Korson said most of her students have a favorite Peer Helper, and they light up each day when the Helpers come into their classroom.
Diana is one of the students in Korson’s class. She said that she likes her Peer Helper PALS coloring with and
helping her with work that is hard. She enjoys working the coffee cart and hopes to work at Publix one day like her brother
Lauren Duncan is a senior PALS member. Her sister was in the program before her and she has another sister who has Down syndrome.
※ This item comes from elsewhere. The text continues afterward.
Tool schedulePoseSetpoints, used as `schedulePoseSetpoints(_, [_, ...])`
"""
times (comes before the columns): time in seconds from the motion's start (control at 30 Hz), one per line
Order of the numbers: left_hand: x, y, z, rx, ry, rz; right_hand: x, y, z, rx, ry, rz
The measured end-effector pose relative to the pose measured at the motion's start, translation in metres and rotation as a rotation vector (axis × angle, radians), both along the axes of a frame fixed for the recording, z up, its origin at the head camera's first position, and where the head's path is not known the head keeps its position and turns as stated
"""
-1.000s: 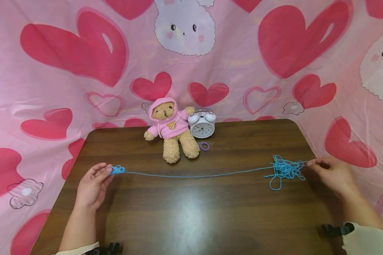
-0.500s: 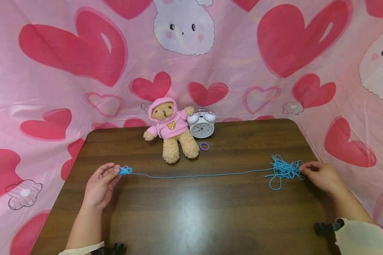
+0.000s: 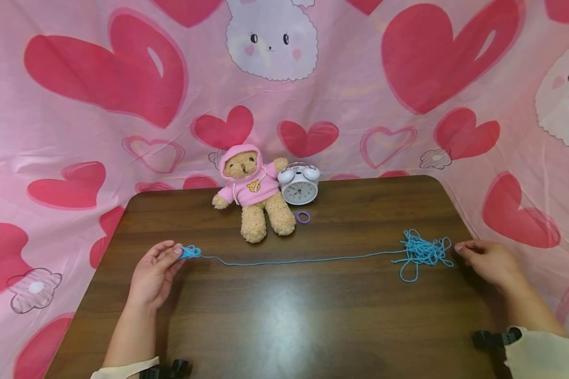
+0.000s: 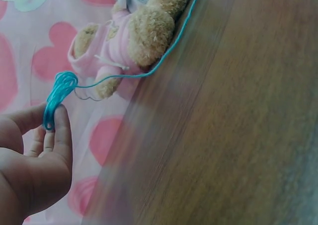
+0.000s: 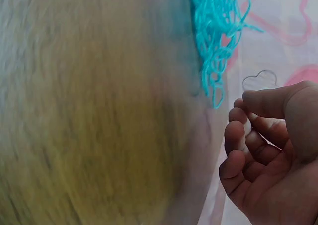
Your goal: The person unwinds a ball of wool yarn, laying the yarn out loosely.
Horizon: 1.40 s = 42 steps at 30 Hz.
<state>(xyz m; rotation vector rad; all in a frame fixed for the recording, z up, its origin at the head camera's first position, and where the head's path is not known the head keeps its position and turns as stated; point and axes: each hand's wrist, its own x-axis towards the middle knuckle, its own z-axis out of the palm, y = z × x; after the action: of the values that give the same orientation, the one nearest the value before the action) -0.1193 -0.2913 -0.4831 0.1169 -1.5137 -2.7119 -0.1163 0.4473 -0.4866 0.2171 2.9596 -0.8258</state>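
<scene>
The left hand (image 3: pixel 155 272) pinches a small blue yarn coil (image 3: pixel 190 252). One strand crosses the dark wooden table (image 3: pixel 294 316) to a tangled yarn pile (image 3: pixel 422 251). The right hand (image 3: pixel 486 260) rests beside it.

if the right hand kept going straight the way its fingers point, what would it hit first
Probably the tangled pile of blue yarn. The right hand rests beside it on the table, fingertips aimed at it and apparently not touching it.

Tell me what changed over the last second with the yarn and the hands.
The left hand, pinching the small blue yarn coil, moved right toward the middle, slackening the strand. The right hand let go of the tangle's end: its fingers now sit beside the yarn tangle, holding nothing. The tangle, teddy bear, alarm clock and purple ring stayed put.
</scene>
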Motion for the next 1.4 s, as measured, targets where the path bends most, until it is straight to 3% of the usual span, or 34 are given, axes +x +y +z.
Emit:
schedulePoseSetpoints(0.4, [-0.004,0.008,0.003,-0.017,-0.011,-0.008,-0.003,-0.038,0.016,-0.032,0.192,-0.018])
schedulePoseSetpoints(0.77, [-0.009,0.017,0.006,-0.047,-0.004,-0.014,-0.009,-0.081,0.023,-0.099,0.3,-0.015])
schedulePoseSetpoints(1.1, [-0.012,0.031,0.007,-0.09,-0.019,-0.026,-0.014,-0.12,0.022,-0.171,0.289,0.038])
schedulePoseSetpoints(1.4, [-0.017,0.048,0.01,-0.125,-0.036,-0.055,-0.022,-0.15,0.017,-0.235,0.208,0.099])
“I feel like I had a lot of experience with it and was really interested in being part of the program,” Duncan said. “I enjoy it a lot and think it's really fun. It’s something I look forward to every week and being able to hang out with them and help them out is really fun.”
Korson’s favorite part of her job is seeing her students acquire new skills that will make their life easier when they graduate.
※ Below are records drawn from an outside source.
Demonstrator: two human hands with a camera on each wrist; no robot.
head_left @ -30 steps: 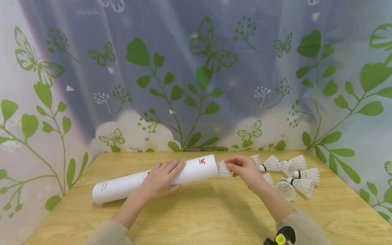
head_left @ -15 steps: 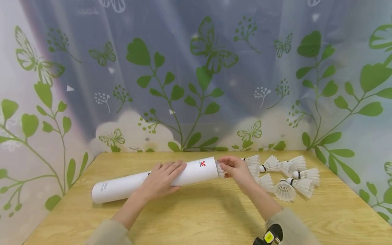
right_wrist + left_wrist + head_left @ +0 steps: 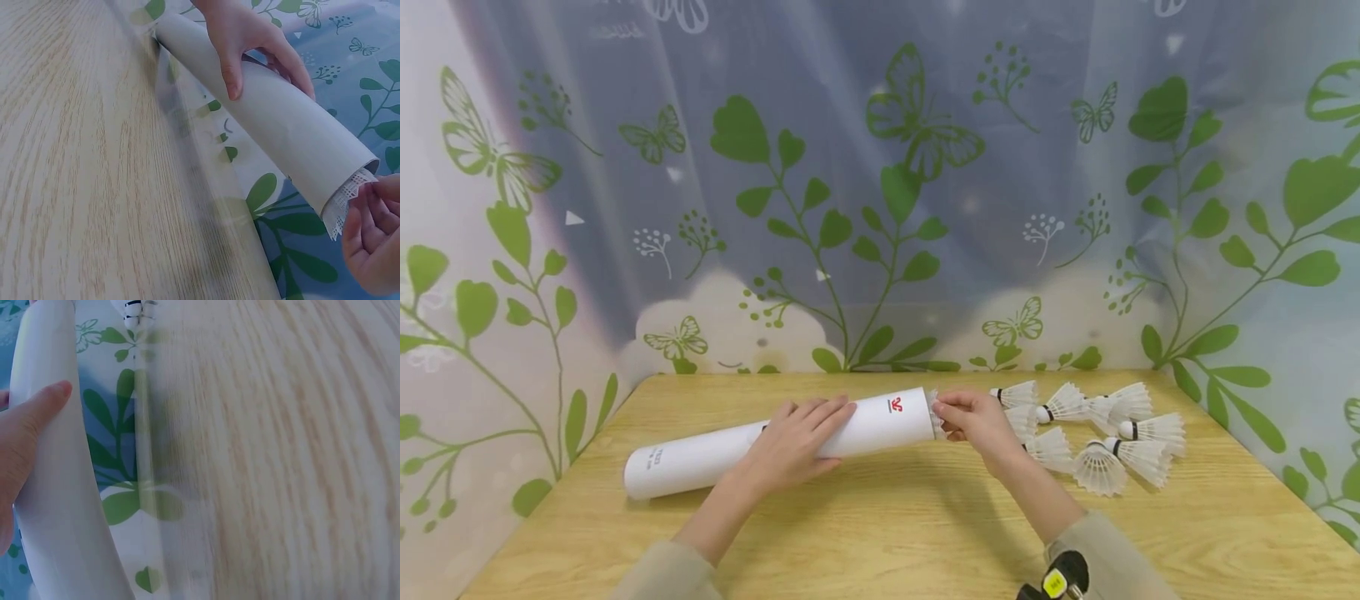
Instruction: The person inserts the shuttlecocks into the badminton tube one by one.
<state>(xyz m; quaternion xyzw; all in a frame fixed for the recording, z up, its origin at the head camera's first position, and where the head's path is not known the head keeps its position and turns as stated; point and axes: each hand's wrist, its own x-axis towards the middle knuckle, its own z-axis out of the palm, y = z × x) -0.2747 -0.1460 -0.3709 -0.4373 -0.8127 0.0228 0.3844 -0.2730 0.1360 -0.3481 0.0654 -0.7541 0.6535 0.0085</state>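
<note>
A long white shuttlecock tube (image 3: pixel 692 457) with a red logo lies slanted over the table, its right end the higher one. My left hand (image 3: pixel 797 437) grips it around the middle, and the left wrist view shows the thumb (image 3: pixel 53 400) along its side. At the tube's right mouth, my right hand (image 3: pixel 981 427) pinches the feathered skirt of a shuttlecock (image 3: pixel 344 203). Most of that shuttlecock sits inside the tube; only the skirt's rim sticks out. Its cork end is hidden.
Several white shuttlecocks (image 3: pixel 1141 462) with black bands lie loosely grouped at the right of the wooden table (image 3: pixel 880 533), close beyond my right hand. A patterned curtain (image 3: pixel 820 192) with green leaves and butterflies hangs behind the table's back edge.
My right hand has moved left, pushing the shuttlecock deeper into the tube, so less of its skirt shows. The tube's right end has dipped slightly. My left hand keeps its hold.
</note>
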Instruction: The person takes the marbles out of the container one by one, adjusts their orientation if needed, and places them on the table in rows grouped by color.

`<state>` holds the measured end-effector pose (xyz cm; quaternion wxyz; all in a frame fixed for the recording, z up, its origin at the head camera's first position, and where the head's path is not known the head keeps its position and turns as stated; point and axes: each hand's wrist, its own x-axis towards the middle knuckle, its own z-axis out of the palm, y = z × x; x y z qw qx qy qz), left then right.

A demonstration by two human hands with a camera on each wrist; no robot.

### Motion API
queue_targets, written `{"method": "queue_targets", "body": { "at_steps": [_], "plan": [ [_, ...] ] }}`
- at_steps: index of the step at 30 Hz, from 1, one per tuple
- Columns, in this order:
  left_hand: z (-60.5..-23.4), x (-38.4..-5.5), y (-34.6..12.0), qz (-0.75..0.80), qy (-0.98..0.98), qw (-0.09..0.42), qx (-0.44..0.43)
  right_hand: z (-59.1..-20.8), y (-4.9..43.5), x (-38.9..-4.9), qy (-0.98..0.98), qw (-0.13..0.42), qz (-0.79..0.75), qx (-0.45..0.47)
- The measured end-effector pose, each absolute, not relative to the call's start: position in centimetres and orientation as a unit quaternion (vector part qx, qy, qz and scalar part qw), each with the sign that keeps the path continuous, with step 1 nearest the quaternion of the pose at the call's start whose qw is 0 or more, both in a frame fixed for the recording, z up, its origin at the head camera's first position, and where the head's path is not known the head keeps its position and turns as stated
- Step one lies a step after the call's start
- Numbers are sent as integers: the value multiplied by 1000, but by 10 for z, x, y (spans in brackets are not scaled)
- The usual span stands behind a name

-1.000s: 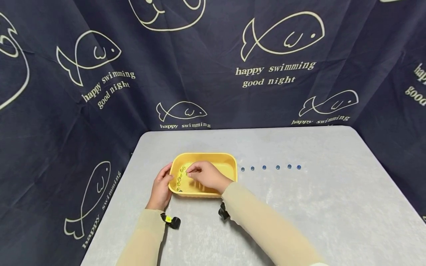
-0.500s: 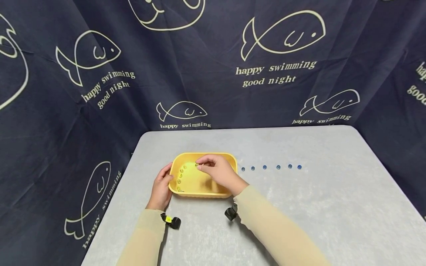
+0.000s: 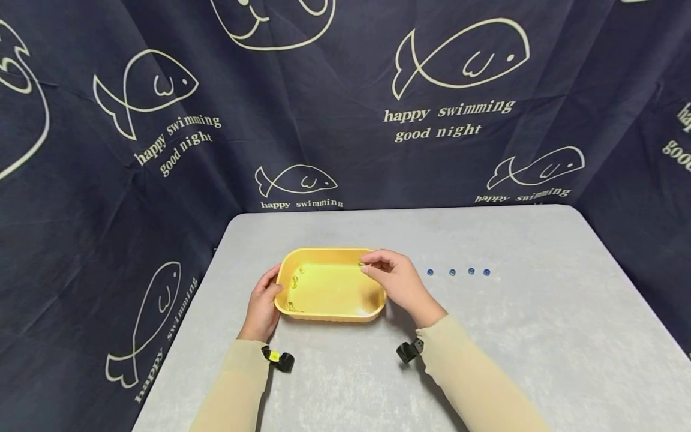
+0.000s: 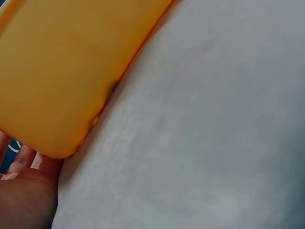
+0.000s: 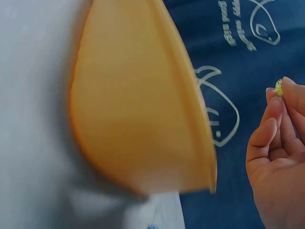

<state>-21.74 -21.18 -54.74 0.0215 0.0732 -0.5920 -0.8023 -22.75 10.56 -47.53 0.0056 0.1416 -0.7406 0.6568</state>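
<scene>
My left hand [image 3: 261, 309] grips the left end of a yellow plastic bin [image 3: 329, 315], thumb at the rim. In the left wrist view, fingers of the left hand [image 4: 28, 191] show at the corner of the bin [image 4: 57, 86]. Above the bin's right end, my right hand [image 3: 402, 282] pinches a small yellow-green marble [image 3: 361, 264] between thumb and fingertips. The right wrist view shows this marble [image 5: 279, 87] clearly in the right hand [image 5: 279, 167], off to one side of the bin [image 5: 133, 105]. Several yellow marbles [image 3: 294, 281] lie along the bin's left inner wall.
Blue marbles [image 3: 452, 272] stand in a spaced row on the grey table [image 3: 513, 336], right of the bin. The right hand hides the near end of that row. A dark curtain [image 3: 356, 150] with fish drawings hangs behind and beside the table.
My right hand has travelled right with the pinched marble, from the bin's left part to its right rim. Marbles inside have shifted a little. My left hand stays on the bin.
</scene>
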Motion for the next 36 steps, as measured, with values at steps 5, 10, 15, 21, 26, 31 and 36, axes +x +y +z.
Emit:
{"method": "queue_targets", "body": {
  "at_steps": [5,10,15,21,26,31,36],
  "plan": [
    [-549,-218,-212,-806,-587,25,65,-483,128,-219,-745,23,658,107],
    [-549,-218,-211,-805,-589,26,63,-491,151,-214,-756,38,648,81],
    [-548,-218,-210,-801,-595,22,62,-496,174,-208,-776,50,627,51],
    [-547,-217,-212,-799,-597,18,69,-508,184,-204,-785,34,618,29],
    [-545,-219,-213,-800,-597,18,62,-518,176,-205,-791,12,611,24],
    [-546,-218,-213,-800,-596,15,68,-530,170,-208,-823,-15,567,37],
    [-547,-216,-213,-797,-599,15,68,-536,167,-210,-842,-29,538,30]
  ]
}}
“When their parents are stressed about what their child’s future is going to look like, I get to come in and say ‘It’s OK.’ We partner with the Alabama Department of Rehabilitation Services to work on setting students for success.”
The students have an outdoor garden that they tend and the herbs they grow are used by Taziki’s, who also offers internships so they can gain job experience.
There are students from every stage at OMHS and Korson said it's cool to see their love for her kids.
“The goal is they will go out in the world and in 5 to 10 years encourage people to work to hire people with disabilities,” she said.
A18 • March 2023 280 Living Have a schoolhouse announcement?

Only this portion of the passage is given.